Chapter 4. Stock Screening Is the Best Way to Find Great Stocks
Stock screening is neither exotic nor new. Stripped to its core, it's simply the process of choosing among stocks using facts rather than hunches. If you're familiar with stock screening, you know that your computer plays a big role. But the computer just allows you to evaluate more stocks and more facts at the same time than you would be able to evaluate with a pencil and paper. Your success depends more on how good of a strategy you use—which clues you look for—than it does on the computer you have and which stock-screening tool you decide to use.

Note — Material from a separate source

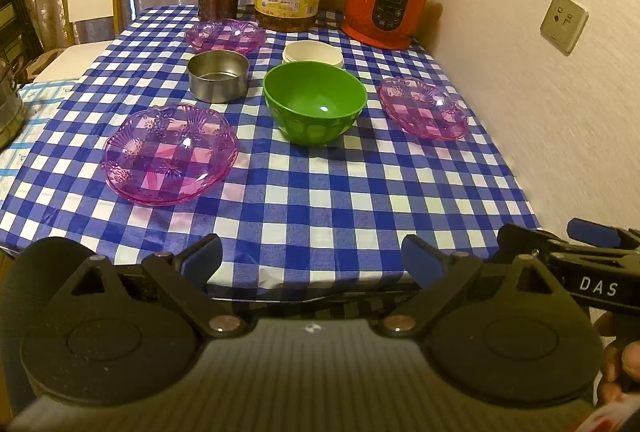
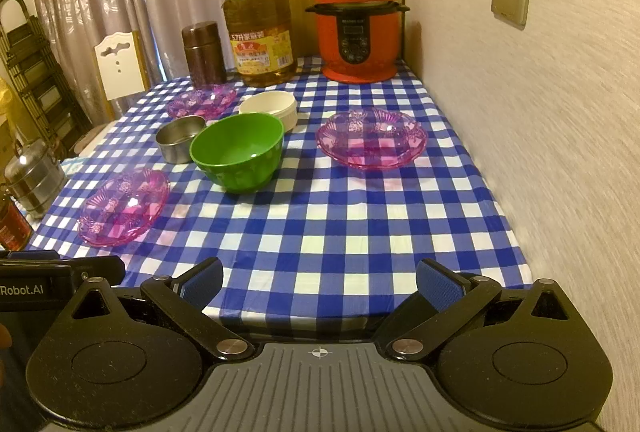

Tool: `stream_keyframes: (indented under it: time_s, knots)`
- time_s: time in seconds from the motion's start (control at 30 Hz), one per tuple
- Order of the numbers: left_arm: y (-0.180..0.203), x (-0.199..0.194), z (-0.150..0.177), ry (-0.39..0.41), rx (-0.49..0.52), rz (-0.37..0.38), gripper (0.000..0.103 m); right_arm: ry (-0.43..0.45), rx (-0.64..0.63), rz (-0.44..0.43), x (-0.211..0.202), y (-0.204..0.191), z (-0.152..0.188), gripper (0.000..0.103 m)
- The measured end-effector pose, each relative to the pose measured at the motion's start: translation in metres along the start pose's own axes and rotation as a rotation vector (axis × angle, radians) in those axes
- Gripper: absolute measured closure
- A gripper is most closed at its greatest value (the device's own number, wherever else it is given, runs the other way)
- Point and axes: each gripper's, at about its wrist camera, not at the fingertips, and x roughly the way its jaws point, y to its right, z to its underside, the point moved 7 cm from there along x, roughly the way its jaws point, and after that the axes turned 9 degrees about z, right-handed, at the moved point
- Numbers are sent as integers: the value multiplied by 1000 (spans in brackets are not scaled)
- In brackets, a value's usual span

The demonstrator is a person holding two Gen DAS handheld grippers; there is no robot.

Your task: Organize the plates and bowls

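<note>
- Both my grippers, left and right, hang spread and empty over the table's near edge.
- Near-left plate lies ahead-left, nearest my left; right plate suits my right.

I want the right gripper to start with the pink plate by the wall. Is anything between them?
Nothing visible. The right gripper hangs open at the near table edge, and only bare checked tablecloth lies between it and the pink plate. The green bowl sits off to the left.
</note>
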Motion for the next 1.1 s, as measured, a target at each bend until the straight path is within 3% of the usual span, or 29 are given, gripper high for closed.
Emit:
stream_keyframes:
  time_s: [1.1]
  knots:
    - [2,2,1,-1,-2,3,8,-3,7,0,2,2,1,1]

Smart investors, after all, have screened potential stock investments since before the creation of the World Wide Web (1989), the personal computer (1975), or even the early, outdoor predecessor to the New York Stock Exchange (1792). They've screened ever since they had more than one stock to choose from.
400-Year-Old Technology
They've had such a choice, believe it or not, for nearly four centuries. An investor in Amsterdam in 1625 might have been faced with the decision of whether to buy shares of the Dutch East India Company or the Dutch West India Company. Neither would have made its way into one of today's socially responsible mutual funds. The first was incorporated through a merger of smaller sea merchants in 1602, and granted a monopoly by the States-General of the Netherlands for colonizing, trading with, and otherwise exploiting Asia. The second, chartered in 1620, ...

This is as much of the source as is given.